- EXERCISE REQUIREMENTS
Your answer should be the exact lines of the data below from the one containing "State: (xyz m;" through the one containing "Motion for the"; please include nothing else.
------------------------------------------------
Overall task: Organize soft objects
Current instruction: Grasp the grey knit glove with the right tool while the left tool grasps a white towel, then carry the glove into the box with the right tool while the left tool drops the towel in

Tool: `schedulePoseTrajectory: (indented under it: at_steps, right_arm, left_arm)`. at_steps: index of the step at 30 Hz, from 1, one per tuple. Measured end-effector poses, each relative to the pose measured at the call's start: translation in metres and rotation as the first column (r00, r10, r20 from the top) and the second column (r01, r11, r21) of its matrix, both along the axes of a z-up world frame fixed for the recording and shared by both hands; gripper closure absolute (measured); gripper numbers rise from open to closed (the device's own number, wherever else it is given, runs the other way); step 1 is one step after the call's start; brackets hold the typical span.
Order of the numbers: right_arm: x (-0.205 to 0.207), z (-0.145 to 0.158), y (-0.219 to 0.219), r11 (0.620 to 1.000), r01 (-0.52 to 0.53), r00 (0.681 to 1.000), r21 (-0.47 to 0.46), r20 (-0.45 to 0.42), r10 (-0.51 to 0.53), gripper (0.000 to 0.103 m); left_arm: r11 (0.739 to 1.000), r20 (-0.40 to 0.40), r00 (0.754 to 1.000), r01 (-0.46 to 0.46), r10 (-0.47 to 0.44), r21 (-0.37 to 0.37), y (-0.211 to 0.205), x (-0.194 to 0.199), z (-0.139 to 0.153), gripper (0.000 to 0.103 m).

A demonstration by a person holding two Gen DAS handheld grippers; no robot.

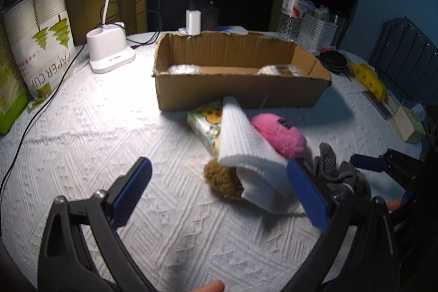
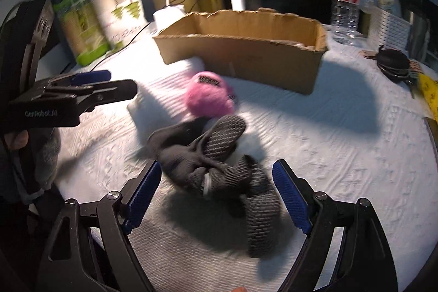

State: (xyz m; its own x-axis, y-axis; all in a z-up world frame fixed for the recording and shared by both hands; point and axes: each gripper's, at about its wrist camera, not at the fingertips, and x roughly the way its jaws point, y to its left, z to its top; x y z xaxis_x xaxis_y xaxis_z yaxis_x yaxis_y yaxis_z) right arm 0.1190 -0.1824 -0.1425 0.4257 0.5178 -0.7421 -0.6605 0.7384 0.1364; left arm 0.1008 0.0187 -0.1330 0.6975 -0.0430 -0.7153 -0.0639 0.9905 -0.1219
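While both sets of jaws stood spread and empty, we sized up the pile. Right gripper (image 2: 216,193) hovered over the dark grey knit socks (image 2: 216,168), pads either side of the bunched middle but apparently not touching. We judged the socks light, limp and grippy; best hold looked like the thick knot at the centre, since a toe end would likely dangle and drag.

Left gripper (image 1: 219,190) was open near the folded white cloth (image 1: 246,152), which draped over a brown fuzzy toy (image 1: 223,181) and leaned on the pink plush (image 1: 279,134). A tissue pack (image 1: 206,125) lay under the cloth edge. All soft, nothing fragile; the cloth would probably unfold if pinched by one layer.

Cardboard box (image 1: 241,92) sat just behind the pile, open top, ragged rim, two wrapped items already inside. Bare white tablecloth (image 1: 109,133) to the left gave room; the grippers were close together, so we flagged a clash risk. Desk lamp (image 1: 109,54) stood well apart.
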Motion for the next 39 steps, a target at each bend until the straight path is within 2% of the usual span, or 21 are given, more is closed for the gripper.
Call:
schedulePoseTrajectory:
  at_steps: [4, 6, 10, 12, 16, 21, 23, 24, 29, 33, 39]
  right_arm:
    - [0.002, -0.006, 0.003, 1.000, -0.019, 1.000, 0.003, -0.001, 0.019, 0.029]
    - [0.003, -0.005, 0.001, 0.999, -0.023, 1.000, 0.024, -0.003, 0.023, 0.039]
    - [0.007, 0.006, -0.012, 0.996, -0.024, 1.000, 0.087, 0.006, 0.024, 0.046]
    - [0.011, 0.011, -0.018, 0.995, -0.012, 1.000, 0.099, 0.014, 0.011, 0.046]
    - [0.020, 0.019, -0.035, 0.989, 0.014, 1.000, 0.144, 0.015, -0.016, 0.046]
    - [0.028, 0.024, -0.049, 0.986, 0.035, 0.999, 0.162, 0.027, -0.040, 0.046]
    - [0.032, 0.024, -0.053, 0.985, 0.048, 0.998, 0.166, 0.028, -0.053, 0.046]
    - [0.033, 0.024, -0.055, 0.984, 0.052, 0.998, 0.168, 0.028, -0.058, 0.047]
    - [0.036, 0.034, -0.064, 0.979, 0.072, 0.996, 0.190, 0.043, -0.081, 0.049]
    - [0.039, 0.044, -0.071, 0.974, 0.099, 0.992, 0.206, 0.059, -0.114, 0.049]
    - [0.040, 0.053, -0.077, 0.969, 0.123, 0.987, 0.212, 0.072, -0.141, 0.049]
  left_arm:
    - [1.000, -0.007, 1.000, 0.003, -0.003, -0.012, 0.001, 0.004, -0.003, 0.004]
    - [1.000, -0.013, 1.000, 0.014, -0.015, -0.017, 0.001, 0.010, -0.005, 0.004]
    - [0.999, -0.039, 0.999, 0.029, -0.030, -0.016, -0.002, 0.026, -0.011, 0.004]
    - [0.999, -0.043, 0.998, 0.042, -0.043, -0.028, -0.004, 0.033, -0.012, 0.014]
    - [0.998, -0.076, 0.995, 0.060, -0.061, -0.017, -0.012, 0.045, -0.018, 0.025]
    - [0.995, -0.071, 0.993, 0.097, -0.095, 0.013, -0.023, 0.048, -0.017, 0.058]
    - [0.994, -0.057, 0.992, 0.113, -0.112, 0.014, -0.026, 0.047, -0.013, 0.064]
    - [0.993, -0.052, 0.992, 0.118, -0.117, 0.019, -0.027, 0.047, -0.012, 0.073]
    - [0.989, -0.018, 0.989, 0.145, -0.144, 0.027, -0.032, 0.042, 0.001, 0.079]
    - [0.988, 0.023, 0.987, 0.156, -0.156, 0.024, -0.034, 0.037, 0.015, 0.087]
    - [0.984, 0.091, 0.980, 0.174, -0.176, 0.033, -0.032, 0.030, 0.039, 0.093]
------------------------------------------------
- REPLY
State: (xyz m; its own x-axis, y-axis; all in a z-up world frame fixed for the recording and shared by both hands; point and axes: each gripper's, at about its wrist camera, not at the fingertips, and x roughly the way its jaws point, y to its left, z to its top; x y z xaxis_x xaxis_y xaxis_z yaxis_x yaxis_y yaxis_z) right arm 0.1190 -0.1824 -0.1425 0.4257 0.5178 -0.7421 -0.6605 0.7384 0.1364; left arm 0.1008 0.0187 -0.1330 0.6975 -0.0430 -0.7153 -0.0639 0.9905 -0.1219
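While both sets of jaws stood spread and empty, we sized up the pile. Right gripper (image 2: 216,193) hovered over the dark grey knit socks (image 2: 216,168), pads either side of the bunched middle but apparently not touching. We judged the socks light, limp and grippy; best hold looked like the thick knot at the centre, since a toe end would likely dangle and drag.

Left gripper (image 1: 219,190) was open near the folded white cloth (image 1: 246,152), which draped over a brown fuzzy toy (image 1: 223,181) and leaned on the pink plush (image 1: 279,134). A tissue pack (image 1: 206,125) lay under the cloth edge. All soft, nothing fragile; the cloth would probably unfold if pinched by one layer.

Cardboard box (image 1: 241,92) sat just behind the pile, open top, ragged rim, two wrapped items already inside. Bare white tablecloth (image 1: 109,133) to the left gave room; the grippers were close together, so we flagged a clash risk. Desk lamp (image 1: 109,54) stood well apart.
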Motion for the next 39 steps, a target at each bend until the straight path is within 2% of the usual span, or 21 are given, more is closed for the gripper.

The answer given is complete.